INSTRUCTIONS FOR THE TASK
Please transcribe the data below in full, word for word, without the images.

........

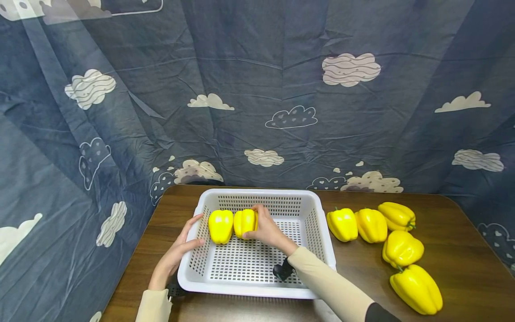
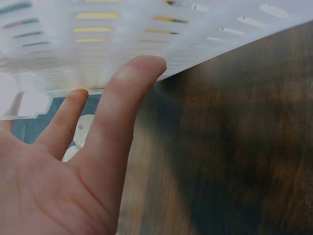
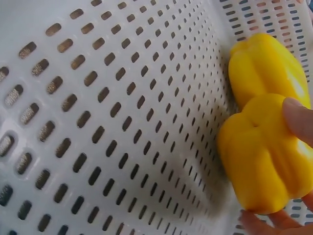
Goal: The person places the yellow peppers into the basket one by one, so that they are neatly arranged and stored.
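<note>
A white perforated plastic basket (image 1: 245, 290) stands on the table. Inside, towards its left end, my right hand (image 1: 270, 230) grips a yellow bell pepper (image 1: 242, 222) with thumb and fingers on either side. A second yellow bell pepper (image 1: 220, 227) lies just left of it, against the left wall; in the right wrist view the held pepper (image 3: 261, 156) touches this other pepper (image 3: 266, 68). My left hand (image 1: 177, 251) is at the basket's left side, its fingers spread. From the left wrist view, the thumb (image 2: 120, 103) lies nearly straight along the slotted outer wall (image 2: 195, 29).
Right of the basket, several more yellow bell peppers (image 1: 371, 225) lie on the brown wooden table (image 1: 454, 250). A dark blue curtain (image 1: 249, 80) with cloud prints hangs behind the table and at its sides. The right wrist's black camera (image 1: 283, 269) is over the basket floor.
</note>
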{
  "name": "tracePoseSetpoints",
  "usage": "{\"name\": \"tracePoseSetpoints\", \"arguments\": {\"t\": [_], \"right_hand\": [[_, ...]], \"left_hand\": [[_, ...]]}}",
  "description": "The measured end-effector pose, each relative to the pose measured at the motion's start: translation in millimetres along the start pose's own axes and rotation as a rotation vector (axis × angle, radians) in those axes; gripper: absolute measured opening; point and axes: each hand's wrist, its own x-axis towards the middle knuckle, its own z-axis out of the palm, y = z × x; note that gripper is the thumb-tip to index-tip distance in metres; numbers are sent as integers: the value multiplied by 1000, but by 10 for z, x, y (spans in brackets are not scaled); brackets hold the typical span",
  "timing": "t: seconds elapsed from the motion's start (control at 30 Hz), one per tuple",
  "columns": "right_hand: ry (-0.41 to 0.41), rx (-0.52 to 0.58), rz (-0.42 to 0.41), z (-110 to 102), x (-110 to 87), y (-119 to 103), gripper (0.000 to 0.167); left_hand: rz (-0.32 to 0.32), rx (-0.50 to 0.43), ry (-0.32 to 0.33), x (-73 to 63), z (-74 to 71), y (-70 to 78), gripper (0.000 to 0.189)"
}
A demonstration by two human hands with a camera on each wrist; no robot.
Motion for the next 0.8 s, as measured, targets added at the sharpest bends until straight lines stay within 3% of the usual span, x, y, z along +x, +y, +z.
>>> {"name": "tracePoseSetpoints", "arguments": {"t": [0.37, 0.8], "right_hand": [[1, -15, 6, -14, -26, -16, 81], [-2, -49, 30, -133, -49, -46, 69]], "left_hand": [[-2, 2, 3, 5, 2, 7, 72], [-8, 4, 5, 4, -2, -3, 71]]}}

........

SOLUTION FOR THIS PROBLEM
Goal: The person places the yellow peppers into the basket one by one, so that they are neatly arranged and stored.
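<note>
A white perforated plastic basket (image 1: 245, 290) stands on the table. Inside, towards its left end, my right hand (image 1: 270, 230) grips a yellow bell pepper (image 1: 242, 222) with thumb and fingers on either side. A second yellow bell pepper (image 1: 220, 227) lies just left of it, against the left wall; in the right wrist view the held pepper (image 3: 261, 156) touches this other pepper (image 3: 266, 68). My left hand (image 1: 177, 251) is at the basket's left side, its fingers spread. From the left wrist view, the thumb (image 2: 120, 103) lies nearly straight along the slotted outer wall (image 2: 195, 29).
Right of the basket, several more yellow bell peppers (image 1: 371, 225) lie on the brown wooden table (image 1: 454, 250). A dark blue curtain (image 1: 249, 80) with cloud prints hangs behind the table and at its sides. The right wrist's black camera (image 1: 283, 269) is over the basket floor.
</note>
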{
  "name": "tracePoseSetpoints",
  "usage": "{\"name\": \"tracePoseSetpoints\", \"arguments\": {\"t\": [_], \"right_hand\": [[_, ...]], \"left_hand\": [[_, ...]]}}",
  "description": "The measured end-effector pose, each relative to the pose measured at the motion's start: translation in millimetres along the start pose's own axes and rotation as a rotation vector (axis × angle, radians) in those axes; gripper: absolute measured opening; point and axes: each hand's wrist, its own x-axis towards the middle knuckle, its own z-axis out of the palm, y = z × x; note that gripper is the thumb-tip to index-tip distance in metres; numbers are sent as integers: the value multiplied by 1000, but by 10 for z, x, y (spans in brackets are not scaled); brackets hold the typical span",
  "timing": "t: seconds elapsed from the motion's start (control at 30 Hz), one per tuple",
  "columns": "right_hand: ry (-0.41 to 0.41), rx (-0.52 to 0.58), rz (-0.42 to 0.41), z (-110 to 102), x (-110 to 87), y (-119 to 103), gripper (0.000 to 0.167); left_hand: rz (-0.32 to 0.32), rx (-0.50 to 0.43), ry (-0.32 to 0.33), x (-73 to 63), z (-74 to 71), y (-70 to 78), gripper (0.000 to 0.189)"
}
A demonstration by two human hands with a camera on each wrist; no robot.
Motion for the next 0.8 s, as measured, targets added at the sharpest bends until straight lines stay within 3% of the usual span, x, y, z along +x, +y, +z.
>>> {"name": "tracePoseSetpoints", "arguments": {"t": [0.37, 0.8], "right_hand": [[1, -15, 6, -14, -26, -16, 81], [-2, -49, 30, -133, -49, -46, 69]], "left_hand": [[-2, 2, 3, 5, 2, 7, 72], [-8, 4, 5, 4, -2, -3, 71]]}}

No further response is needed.